BEBERAPA HARI LALU ADA KERIUHAN di Twitter yang sempat saya lihat. Beberapa pengguna Twitter seperti bernostalgia mengenang masa-masa aktif di aplikasi Path. Nostalgia ini muncul setelah muncul berita resmi tentang tutupnya Path. Yah, aplikasi tersebut memang akhirnya mengumumkan akan resmi menutup layanannya bulan Oktober 2018 ini setelah beroperasi selama delapan tahun. Keputusan yang tentu saja membuat sebagian besar penggunanya bersedih.

Wajarlah mereka bersedih. Selama bertahun-tahun, Path sudah jadi teman setia mereka. Menemani senang dan sedih, menjadi tempat yang menyenangkan untuk sekadar berbagi apa yang mereka makan, apa yang mereka dengar, bahkan kapan mereka tidur dan bangun. Path juga bersih dari keriuhan politik yang memang kadang menggemaskan itu.

Ketika Path akhirnya akan berhenti menemani mereka, wajar bila mereka bersedih.

*****

SAYA JUGA PENGGUNA PATH, mungkin sejak empat atau lima tahun lalu.

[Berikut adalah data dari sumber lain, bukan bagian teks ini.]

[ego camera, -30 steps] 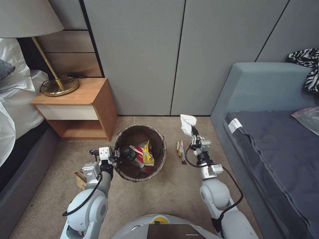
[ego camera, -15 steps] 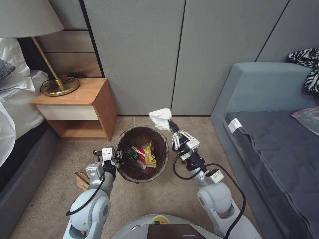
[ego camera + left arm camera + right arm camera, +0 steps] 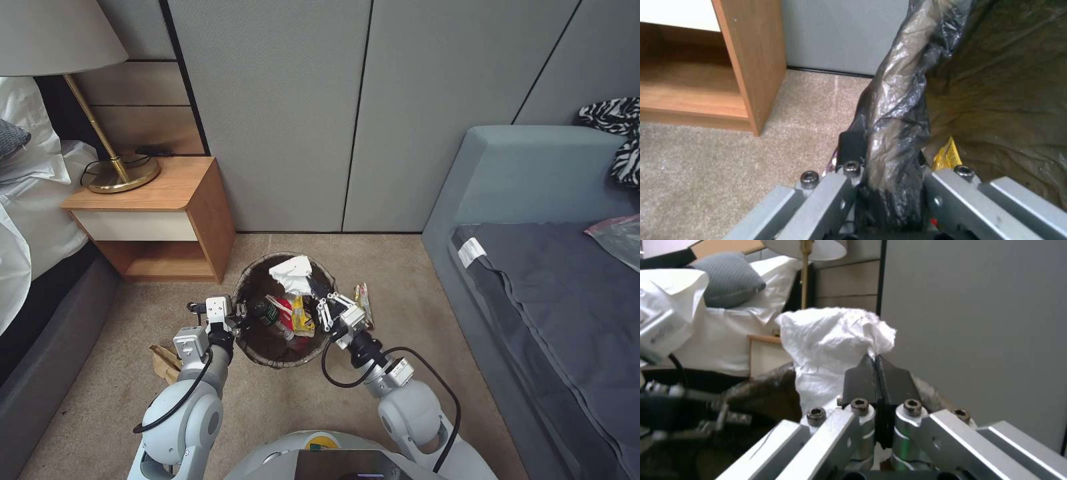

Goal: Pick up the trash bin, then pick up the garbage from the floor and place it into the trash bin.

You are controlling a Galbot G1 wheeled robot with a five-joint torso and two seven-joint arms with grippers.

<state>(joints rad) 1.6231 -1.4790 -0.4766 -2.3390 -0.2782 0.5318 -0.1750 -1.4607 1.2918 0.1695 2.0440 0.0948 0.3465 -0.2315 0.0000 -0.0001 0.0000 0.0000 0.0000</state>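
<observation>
R gripper (image 3: pixel 319 295) is swinging left from the floor by the sofa, now holding white tissue (image 3: pixel 291 273) pinched over the trash bin (image 3: pixel 257 283); drop pending. L gripper (image 3: pixel 239 311) is clamping bin's near-left rim.

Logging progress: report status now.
Left hand clamped on trash bin rim. Right hand holds white tissue over bin. Nothing blocking.
</observation>
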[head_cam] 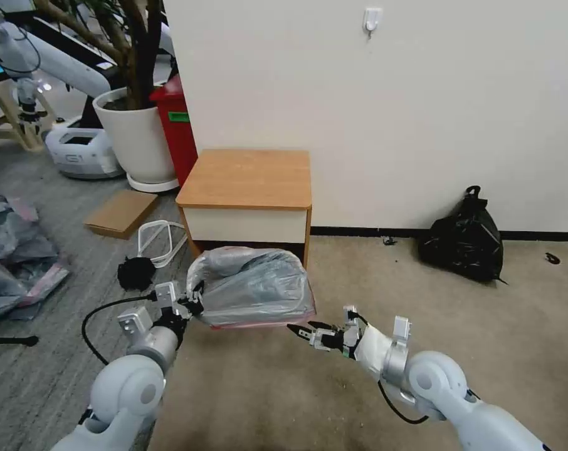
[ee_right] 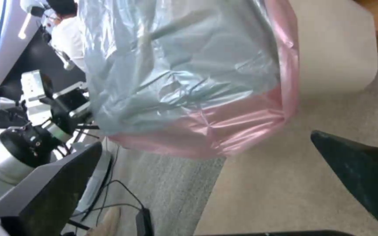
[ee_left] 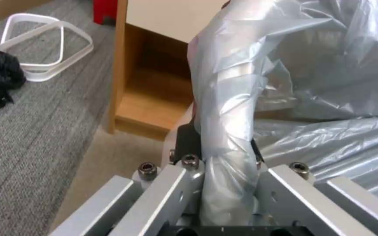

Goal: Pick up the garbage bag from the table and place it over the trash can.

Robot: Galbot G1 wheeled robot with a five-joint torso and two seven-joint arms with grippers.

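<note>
The wood table (head_cam: 246,178) sits mid-frame. Below it the hard white bin (ee_right: 333,49) wears the bag (head_cam: 256,288), thin, soft, crinkly and light, likely slippery. Best held by its pink rim. Left gripper (head_cam: 193,300), lower left, pinches bag plastic. Right gripper (head_cam: 299,331), lower middle, is open and empty

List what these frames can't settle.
- Trash can: the head view hides it under the garbage bag, so rim seating can't be judged.
- Left gripper: its fingertips are wrapped in bag plastic in the left wrist view.
- Table: its lower shelf is blocked by the bag in the head view.
</note>
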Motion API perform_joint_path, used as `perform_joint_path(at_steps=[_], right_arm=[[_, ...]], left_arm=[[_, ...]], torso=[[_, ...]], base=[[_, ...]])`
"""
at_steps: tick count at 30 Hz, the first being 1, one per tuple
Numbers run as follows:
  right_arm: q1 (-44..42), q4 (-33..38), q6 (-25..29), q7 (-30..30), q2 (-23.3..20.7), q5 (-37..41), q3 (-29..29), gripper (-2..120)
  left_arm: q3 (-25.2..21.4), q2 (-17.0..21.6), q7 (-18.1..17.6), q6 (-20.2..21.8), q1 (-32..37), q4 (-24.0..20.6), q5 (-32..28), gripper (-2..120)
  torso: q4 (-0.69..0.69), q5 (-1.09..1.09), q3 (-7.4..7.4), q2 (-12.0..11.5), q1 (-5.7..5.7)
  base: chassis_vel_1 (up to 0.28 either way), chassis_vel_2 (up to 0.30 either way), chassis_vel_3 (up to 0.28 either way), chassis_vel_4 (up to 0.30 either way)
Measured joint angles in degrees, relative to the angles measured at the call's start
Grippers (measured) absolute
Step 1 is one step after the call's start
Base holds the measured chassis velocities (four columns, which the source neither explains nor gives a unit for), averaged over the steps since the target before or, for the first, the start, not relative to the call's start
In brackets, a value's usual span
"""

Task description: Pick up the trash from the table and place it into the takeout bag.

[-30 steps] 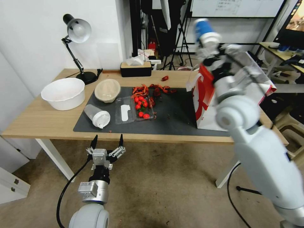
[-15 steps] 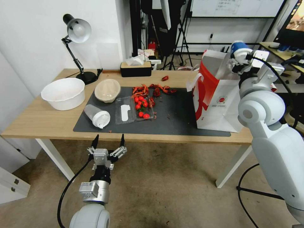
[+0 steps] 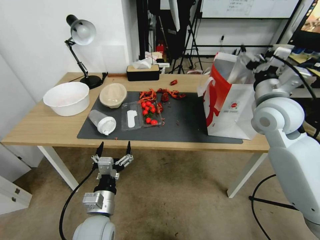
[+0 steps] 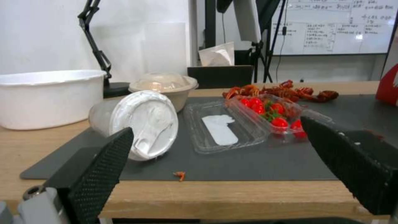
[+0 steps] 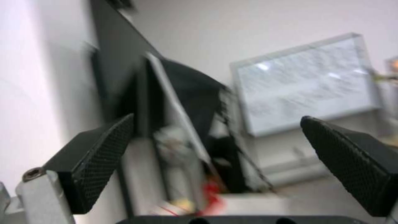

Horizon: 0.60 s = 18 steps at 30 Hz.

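The takeout bag, white with red sides, stands open at the right end of the table. My right gripper hovers above its mouth, open with nothing between its fingers. On the grey mat a clear lidded cup lies on its side. Beside it are a beige pulp bowl, a clear tray of cherry tomatoes and red shell scraps. My left gripper hangs open below the table's front edge, facing the cup and tray.
A large white bowl sits at the table's left end. A black desk lamp and a black tissue box stand along the back. Tripods and a desk crowd the room behind.
My right arm swung right and settled over the bag's mouth. The blue cup it held half a second ago has left the gripper, which now stands open. The left arm has not moved.
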Motion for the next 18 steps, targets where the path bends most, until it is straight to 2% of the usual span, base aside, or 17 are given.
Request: perform_joint_path(at_steps=[2, 7, 10, 17, 18], right_arm=[[-2.3, 1.9, 3.6, -4.8, -0.4, 0.5, -0.5, 100], [-8.0, 5.3, 6.4, -10.7, -1.5, -1.8, -2.0, 100], [-14.5, 7.4, 9.6, -15.9, -2.2, -8.3, -4.0, 100], [-22.4, 9.5, 11.3, -17.3, -1.5, -16.5, -4.8, 100], [-25.9, 9.9, 11.5, -16.8, -1.2, -20.3, -4.7, 100]], left_arm=[[0.0, 0.0, 0.0, 0.0, 0.0, 0.0, 0.0, 100], [0.0, 0.0, 0.0, 0.0, 0.1, 0.0, 0.0, 100], [0.0, 0.0, 0.0, 0.0, 0.0, 0.0, 0.0, 100], [-0.1, 0.0, 0.0, 0.0, 0.0, -0.1, -0.1, 100], [-0.2, 0.0, 0.0, -0.1, 0.0, -0.1, -0.2, 100]], torso=[[-0.01, 0.0, 0.0, 0.0, 0.0], [-0.01, 0.0, 0.0, 0.0, 0.0], [0.0, 0.01, -0.01, 0.0, 0.0], [0.0, -0.01, 0.0, 0.0, 0.0], [0.0, 0.0, -0.01, 0.0, 0.0]], base=[[0.0, 0.0, 0.0, 0.0], [0.0, 0.0, 0.0, 0.0], [0.0, 0.0, 0.0, 0.0], [0.0, 0.0, 0.0, 0.0], [0.0, 0.0, 0.0, 0.0]])
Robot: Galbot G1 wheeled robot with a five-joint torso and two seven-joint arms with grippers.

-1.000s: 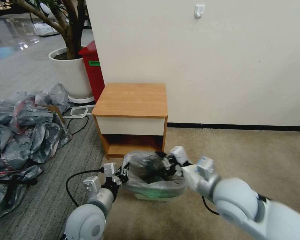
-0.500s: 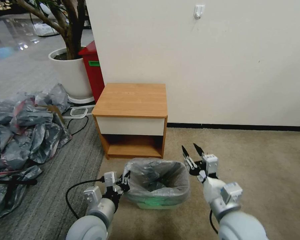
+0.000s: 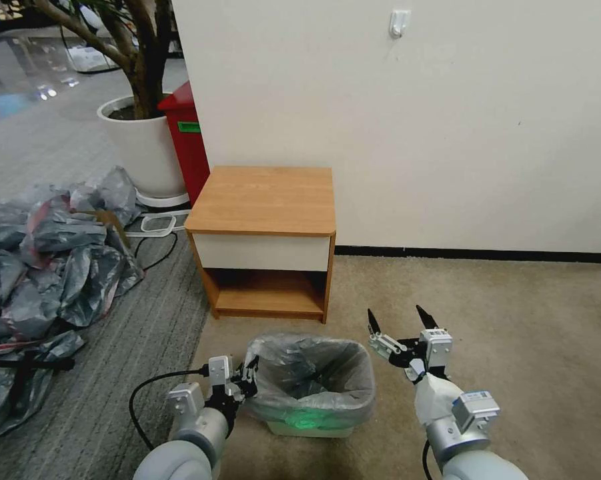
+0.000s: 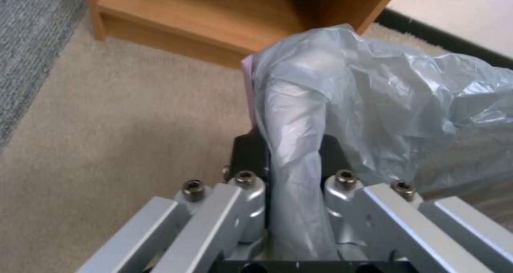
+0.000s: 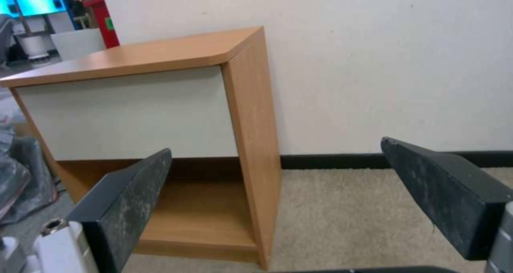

Awalnya sama seperti yang lain, saya sangat menikmati momen-momen bersama Path. Aturan yang membatasi jumlah kawan sepertinya jadi salah satu alasan kenapa saya menyukainya. Dengan aturan itu rasanya saya benar-benar terhubung dengan orang dekat, orang yang saya kenal. Bukan sembarang orang.

Path jadi semacam tempat sampah, tempat kita bebas mengunggah apa saja. Dari pikiran, lokasi yang dikunjungi, makanan yang dimakan sampai apa yang didengarkan. Belakangan Path juga jadi tempat mengunggah tautan blog. Semua bisa dilakukan dengan santai tanpa takut ada akun anonim yang akan memberi komentar tidak sedap.

Teman Path yang merupakan teman dekat membuat saya merasa sedang mengobrol dengan kerumuman yang saya kenal. Bebas mengobrol apa saja, tapi tetap punya rasa segan untuk memberikan komentar yang tidak sedap. Mungkin teman-teman Path saya juga merasa seperti itu.

Tapi, entah kenapa lama kelamaan saya mulai merasa Path agak membosankan. Mungkin karena suasananya yang terlalu nyaman? Atau karena orangnya itu-itu saja? Entahlah.

Tahun lalu akhirnya saya mengunggah status terakhir di Path dan lalu diikuti dengan uninstall Path di handphone saya. Tapi saya tidak sadar kalau tautan otomatis dari blog saya masih tersambung ke Path. Akibatnya semua tautan dari blog masih otomatis terpasang di Path dan sebagian masih dikomentari oleh teman-teman saya. Saya hanya berhenti membuat status organik dan berhenti memasang Path di handphone.

Status organik terakhir saya di Path

Saya memutuskan berhenti berinteraksi di Path setelah merasa aplikasi itu tidak memberi sebuah alasan kuat untuk bertahan. Bukan tidak nyaman, hanya saja lebih kepada bosan saja. Apalagi lama kelamaan saya mulai merasakan Path terlalu mengumbar sesuatu yang seharusnya personal. Makan apa, sama siapa, di mana, tidur kapan, bangun kapan. Sesuatu yang hmmm katakanlah bukan sesuatu yang saya suka.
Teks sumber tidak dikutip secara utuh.